After graduating from university in Australia, Mr. Muzafar, wanted to further his education and was planning his next study abroad. He had two options: Germany or Japan. Both Japan and Germany held great promise as technologically advanced countries for Mr. Muzafar, who wanted to advance in the field of technology. However, his desire to do things differently from others led him to decide that Japan was the only option for him. He says that his childhood experiences were also a factor in his decision. Because Mr. Muzafar’s father worked for a Japanese company, he had experiences interacting with his father’s Japanese colleagues from an early age.
“I still remember how surprised I was when I visited a Japanese home. The house was neat and tidy, and the way they behaved within their daily life was unique. Something was different. I received a toy that the child in that house had used, but it had been treated with such care that it seemed brand new. I wondered why things were so different, but now I know why. I realized that 5S activities were thoroughly employed in that house.”

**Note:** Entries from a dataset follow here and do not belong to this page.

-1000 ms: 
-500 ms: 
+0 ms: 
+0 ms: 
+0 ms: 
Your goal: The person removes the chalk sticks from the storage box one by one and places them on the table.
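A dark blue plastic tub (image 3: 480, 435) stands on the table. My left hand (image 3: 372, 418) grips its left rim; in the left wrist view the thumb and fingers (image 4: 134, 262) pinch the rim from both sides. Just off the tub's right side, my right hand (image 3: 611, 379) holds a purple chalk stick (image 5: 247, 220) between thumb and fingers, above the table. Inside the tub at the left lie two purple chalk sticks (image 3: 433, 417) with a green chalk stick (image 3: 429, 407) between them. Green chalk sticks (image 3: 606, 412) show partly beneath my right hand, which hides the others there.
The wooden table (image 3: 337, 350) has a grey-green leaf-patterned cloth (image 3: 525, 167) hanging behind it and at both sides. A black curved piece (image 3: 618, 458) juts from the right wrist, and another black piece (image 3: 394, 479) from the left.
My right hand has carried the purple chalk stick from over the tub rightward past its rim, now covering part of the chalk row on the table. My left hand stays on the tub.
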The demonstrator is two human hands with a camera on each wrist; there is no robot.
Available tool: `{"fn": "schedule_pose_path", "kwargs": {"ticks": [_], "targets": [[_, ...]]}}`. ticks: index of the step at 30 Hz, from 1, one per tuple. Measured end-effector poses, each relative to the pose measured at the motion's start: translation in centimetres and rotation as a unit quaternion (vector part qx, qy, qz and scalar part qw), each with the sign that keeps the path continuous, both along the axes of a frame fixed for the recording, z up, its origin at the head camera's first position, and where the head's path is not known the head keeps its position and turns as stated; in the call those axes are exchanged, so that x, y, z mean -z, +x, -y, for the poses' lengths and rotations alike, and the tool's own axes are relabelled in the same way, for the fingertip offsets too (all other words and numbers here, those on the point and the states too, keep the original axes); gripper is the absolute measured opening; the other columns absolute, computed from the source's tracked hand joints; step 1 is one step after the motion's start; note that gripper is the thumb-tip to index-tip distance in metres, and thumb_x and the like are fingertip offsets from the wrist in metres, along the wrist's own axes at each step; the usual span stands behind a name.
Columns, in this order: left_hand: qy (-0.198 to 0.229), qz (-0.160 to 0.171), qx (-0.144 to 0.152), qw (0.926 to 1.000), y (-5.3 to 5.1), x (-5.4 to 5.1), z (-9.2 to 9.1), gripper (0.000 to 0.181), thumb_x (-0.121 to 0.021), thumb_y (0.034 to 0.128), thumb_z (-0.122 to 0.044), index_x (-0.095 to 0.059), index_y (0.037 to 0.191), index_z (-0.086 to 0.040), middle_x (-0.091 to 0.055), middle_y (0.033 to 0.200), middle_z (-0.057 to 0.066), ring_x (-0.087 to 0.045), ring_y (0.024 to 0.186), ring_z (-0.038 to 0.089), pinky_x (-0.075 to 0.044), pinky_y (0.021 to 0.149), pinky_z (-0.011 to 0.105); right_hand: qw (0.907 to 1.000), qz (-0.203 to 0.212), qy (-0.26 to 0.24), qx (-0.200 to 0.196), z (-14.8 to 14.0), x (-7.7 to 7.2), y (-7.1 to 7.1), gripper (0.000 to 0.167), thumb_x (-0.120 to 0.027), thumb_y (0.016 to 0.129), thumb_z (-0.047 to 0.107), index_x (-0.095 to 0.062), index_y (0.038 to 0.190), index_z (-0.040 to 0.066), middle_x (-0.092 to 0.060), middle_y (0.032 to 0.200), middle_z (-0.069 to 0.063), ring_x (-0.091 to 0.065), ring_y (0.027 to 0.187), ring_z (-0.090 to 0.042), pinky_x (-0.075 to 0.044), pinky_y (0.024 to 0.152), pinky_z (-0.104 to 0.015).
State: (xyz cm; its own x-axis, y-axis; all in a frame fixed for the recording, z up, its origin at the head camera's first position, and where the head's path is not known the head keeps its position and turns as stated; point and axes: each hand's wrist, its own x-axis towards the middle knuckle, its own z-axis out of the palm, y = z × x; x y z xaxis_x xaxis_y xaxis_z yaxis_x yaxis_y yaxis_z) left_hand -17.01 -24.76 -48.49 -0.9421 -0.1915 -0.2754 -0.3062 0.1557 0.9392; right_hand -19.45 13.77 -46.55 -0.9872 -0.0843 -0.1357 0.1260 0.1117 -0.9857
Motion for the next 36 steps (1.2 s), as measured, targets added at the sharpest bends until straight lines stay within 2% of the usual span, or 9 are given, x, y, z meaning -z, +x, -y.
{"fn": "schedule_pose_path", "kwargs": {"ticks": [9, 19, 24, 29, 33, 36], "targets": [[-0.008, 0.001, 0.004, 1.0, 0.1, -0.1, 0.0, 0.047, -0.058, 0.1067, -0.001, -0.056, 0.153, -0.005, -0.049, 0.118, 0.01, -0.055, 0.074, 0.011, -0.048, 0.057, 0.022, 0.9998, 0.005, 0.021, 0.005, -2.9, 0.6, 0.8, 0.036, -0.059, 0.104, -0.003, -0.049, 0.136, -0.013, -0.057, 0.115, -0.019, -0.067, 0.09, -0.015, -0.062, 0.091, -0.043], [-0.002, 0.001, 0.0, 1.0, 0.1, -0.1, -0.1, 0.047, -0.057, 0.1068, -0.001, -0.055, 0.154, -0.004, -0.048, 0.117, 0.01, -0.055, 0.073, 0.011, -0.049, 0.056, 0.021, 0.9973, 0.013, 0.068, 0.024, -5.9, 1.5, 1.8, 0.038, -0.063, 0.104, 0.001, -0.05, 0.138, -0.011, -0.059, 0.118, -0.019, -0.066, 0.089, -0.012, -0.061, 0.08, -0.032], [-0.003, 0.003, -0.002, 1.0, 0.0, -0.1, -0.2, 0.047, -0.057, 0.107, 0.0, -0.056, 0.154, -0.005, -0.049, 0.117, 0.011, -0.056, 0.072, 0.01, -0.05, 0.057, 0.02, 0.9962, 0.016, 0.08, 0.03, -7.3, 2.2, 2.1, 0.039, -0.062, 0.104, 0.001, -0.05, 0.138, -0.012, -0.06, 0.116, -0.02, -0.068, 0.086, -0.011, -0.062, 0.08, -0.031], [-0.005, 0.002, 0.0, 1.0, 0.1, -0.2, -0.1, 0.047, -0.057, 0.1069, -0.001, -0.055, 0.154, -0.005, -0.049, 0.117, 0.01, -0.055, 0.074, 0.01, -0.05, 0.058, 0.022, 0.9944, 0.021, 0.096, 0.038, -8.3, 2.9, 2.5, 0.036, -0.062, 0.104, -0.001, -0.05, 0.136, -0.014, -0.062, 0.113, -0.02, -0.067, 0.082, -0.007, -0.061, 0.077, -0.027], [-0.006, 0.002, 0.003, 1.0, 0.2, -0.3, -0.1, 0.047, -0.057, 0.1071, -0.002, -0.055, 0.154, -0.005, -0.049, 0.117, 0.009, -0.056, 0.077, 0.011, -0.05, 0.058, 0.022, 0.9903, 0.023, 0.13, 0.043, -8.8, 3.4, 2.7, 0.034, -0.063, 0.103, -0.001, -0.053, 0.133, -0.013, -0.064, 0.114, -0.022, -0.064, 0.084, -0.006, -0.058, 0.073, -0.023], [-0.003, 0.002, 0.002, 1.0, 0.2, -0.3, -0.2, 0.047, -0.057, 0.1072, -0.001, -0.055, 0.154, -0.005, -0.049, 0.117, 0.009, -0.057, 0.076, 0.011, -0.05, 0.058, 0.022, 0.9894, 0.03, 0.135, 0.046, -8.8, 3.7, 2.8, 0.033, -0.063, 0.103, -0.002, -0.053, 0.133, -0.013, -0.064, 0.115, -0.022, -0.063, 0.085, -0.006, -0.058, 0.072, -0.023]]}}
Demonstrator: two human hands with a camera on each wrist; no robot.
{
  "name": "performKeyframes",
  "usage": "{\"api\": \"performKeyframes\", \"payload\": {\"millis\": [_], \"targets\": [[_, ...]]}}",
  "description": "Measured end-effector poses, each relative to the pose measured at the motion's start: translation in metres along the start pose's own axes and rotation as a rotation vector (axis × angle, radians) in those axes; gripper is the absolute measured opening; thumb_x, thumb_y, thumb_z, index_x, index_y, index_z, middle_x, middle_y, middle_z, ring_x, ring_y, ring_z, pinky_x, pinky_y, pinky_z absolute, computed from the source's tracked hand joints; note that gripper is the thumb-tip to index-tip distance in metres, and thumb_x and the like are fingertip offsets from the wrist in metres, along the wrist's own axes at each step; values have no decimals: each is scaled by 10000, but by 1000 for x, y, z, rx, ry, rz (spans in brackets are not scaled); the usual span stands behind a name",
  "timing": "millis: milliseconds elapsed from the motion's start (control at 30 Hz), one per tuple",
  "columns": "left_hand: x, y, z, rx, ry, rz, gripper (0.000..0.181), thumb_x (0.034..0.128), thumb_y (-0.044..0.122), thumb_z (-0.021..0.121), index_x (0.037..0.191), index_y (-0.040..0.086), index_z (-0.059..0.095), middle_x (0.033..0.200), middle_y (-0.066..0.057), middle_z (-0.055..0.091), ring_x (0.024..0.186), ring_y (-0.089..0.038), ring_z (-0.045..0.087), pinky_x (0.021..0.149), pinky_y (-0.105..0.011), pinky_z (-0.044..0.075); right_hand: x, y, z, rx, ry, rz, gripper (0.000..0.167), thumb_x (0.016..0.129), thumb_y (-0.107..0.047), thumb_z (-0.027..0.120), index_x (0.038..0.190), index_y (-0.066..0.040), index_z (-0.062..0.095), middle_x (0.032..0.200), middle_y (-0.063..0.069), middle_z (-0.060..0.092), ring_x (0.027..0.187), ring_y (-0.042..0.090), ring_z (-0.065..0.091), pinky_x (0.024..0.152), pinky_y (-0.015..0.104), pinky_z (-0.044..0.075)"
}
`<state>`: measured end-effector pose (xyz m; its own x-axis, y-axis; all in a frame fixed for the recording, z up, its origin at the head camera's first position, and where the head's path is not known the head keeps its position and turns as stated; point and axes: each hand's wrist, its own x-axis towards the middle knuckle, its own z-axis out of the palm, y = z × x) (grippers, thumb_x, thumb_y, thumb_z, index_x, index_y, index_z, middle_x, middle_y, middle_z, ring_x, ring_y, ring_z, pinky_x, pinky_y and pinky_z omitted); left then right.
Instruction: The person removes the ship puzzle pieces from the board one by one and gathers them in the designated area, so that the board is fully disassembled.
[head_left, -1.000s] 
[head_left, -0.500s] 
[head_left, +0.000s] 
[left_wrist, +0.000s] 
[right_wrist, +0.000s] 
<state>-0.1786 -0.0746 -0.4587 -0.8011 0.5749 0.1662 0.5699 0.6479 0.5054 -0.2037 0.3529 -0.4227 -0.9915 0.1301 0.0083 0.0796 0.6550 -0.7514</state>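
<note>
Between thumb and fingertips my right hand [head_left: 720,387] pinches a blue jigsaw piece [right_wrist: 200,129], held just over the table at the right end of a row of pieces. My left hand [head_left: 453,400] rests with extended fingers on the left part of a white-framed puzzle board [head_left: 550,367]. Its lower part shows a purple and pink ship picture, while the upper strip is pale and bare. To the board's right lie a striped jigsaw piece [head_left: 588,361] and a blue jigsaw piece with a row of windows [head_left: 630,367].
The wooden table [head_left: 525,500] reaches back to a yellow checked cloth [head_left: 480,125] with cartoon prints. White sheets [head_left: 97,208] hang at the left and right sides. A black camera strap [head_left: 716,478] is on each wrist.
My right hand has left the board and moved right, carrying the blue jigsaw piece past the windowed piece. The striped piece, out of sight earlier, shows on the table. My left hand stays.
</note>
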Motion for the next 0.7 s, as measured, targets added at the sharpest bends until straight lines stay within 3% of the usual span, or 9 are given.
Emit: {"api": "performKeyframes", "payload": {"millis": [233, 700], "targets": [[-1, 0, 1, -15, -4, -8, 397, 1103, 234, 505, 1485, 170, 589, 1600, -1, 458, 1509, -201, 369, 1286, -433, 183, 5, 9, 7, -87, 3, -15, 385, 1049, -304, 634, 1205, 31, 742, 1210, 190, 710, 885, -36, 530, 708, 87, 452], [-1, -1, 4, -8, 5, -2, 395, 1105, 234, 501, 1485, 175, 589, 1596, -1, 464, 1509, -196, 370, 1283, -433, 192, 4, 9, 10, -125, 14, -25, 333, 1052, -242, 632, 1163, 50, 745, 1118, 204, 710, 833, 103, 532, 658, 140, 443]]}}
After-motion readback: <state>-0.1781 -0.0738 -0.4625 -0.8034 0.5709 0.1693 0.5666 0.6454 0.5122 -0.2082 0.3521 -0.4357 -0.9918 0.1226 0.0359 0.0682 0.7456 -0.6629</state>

“5S activities” are activities to ensure that products and services are sorted, set in order, shined, standardized, and sustained to improve Q (quality), C (cost), and D (delivery time). Mr. Muzafar, who would later join Panasonic and worked extensively on quality-related matters, apparently felt that the standard of quality required for Japanese products are rooted in Japanese culture.
“At Panasonic, I was responsible for inspecting almost every product and played a role in maintaining quality standards for exports overseas. I would set standards, create mechanisms, and stick to those standards and mechanisms. However, even when I communicated those rules to countries and people outside Japan, that alone would not be enough to ensure that the value of Panasonic products reaches users outside of Japan. Panasonic’s value comes from Japanese culture. I can understand that culture, translate and convey it in English so that it can blend in with the cultures of people from other countries. When I wanted to give back to Panasonic, which has made me feel worthwhile, fulfilled, and allowed me to experience a “different and special way of living” through many years of service, I was convinced that spreading the high value of Panasonic was something I could do precisely because of who I am. But there is a limit to what I can do to accomplish that while being in Japan. I knew that I had to leave the country. Returning to Malaysia was also the first step of that new challenge for me.